# Work to complete
The full listing below must be printed exactly, word for word.

# Information supplied

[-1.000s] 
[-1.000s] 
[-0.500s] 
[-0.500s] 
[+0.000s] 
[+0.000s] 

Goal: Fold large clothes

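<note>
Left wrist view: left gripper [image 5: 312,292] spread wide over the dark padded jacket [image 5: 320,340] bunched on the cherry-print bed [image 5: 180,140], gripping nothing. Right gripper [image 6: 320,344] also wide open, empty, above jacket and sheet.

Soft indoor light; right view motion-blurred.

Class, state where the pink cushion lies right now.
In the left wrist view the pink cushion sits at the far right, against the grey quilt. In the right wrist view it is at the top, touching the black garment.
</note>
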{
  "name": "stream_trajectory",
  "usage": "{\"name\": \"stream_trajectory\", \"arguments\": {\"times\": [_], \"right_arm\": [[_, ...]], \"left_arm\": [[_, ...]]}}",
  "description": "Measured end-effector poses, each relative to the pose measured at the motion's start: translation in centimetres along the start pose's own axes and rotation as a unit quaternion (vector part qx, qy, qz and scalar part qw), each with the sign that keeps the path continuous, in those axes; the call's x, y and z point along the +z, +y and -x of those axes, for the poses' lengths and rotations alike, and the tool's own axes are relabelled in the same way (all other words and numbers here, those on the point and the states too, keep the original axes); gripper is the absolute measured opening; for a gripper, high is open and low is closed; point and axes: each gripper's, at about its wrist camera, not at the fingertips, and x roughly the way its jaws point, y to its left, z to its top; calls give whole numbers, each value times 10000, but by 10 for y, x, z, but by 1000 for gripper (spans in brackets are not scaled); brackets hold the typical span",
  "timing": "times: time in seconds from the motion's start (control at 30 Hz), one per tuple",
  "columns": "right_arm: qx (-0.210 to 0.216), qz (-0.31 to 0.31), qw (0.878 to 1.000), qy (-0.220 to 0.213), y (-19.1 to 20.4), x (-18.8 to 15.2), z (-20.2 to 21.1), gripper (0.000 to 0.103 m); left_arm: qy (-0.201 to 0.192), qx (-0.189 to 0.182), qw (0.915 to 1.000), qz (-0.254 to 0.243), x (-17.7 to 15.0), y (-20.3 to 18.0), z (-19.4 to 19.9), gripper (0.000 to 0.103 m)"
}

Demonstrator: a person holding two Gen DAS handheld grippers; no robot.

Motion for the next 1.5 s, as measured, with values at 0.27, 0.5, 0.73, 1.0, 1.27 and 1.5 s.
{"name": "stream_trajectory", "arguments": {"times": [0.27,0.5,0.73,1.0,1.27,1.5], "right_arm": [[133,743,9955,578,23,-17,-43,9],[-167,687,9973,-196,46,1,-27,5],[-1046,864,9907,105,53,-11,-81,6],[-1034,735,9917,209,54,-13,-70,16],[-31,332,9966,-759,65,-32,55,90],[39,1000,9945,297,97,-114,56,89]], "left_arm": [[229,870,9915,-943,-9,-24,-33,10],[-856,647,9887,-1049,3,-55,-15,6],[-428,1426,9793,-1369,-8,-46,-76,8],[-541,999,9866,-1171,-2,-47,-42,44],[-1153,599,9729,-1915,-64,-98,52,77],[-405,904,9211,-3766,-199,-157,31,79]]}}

# Reply
[-1.000s] 
[-1.000s] 
[-0.500s] 
[-0.500s] 
[+0.000s] 
[+0.000s] 

Goal: Fold large clothes

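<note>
Left wrist view: left gripper [image 5: 312,292] spread wide over the dark padded jacket [image 5: 320,340] bunched on the cherry-print bed [image 5: 180,140], gripping nothing. Right gripper [image 6: 320,344] also wide open, empty, above jacket and sheet.

Soft indoor light; right view motion-blurred.

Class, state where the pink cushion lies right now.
In the left wrist view the pink cushion sits at the far right, against the grey quilt. In the right wrist view it is at the top, touching the black garment.
</note>
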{
  "name": "stream_trajectory",
  "usage": "{\"name\": \"stream_trajectory\", \"arguments\": {\"times\": [_], \"right_arm\": [[_, ...]], \"left_arm\": [[_, ...]]}}",
  "description": "Measured end-effector poses, each relative to the pose measured at the motion's start: translation in centimetres along the start pose's own axes and rotation as a unit quaternion (vector part qx, qy, qz and scalar part qw), each with the sign that keeps the path continuous, in those axes; the call's x, y and z point along the +z, +y and -x of those axes, for the poses' lengths and rotations alike, and the tool's own axes are relabelled in the same way (all other words and numbers here, those on the point and the states too, keep the original axes); gripper is the absolute measured opening; for a gripper, high is open and low is closed; point and axes: each gripper's, at about its wrist camera, not at the fingertips, and x roughly the way its jaws point, y to its left, z to its top; calls give whole numbers, each value times 10000, but by 10 for y, x, z, but by 1000 for gripper (spans in brackets are not scaled); brackets hold the typical span",
  "timing": "times: time in seconds from the motion's start (control at 30 Hz), one per tuple",
  "columns": "right_arm: qx (-0.210 to 0.216), qz (-0.31 to 0.31), qw (0.878 to 1.000), qy (-0.220 to 0.213), y (-19.1 to 20.4), x (-18.8 to 15.2), z (-20.2 to 21.1), gripper (0.000 to 0.103 m); left_arm: qy (-0.201 to 0.192), qx (-0.189 to 0.182), qw (0.915 to 1.000), qz (-0.254 to 0.243), x (-17.7 to 15.0), y (-20.3 to 18.0), z (-19.4 to 19.9), gripper (0.000 to 0.103 m)"
}

Demonstrator: a person holding two Gen DAS handheld grippers; no robot.

Motion for the next 1.5 s, as measured, with values at 0.27, 0.5, 0.73, 1.0, 1.27 and 1.5 s.
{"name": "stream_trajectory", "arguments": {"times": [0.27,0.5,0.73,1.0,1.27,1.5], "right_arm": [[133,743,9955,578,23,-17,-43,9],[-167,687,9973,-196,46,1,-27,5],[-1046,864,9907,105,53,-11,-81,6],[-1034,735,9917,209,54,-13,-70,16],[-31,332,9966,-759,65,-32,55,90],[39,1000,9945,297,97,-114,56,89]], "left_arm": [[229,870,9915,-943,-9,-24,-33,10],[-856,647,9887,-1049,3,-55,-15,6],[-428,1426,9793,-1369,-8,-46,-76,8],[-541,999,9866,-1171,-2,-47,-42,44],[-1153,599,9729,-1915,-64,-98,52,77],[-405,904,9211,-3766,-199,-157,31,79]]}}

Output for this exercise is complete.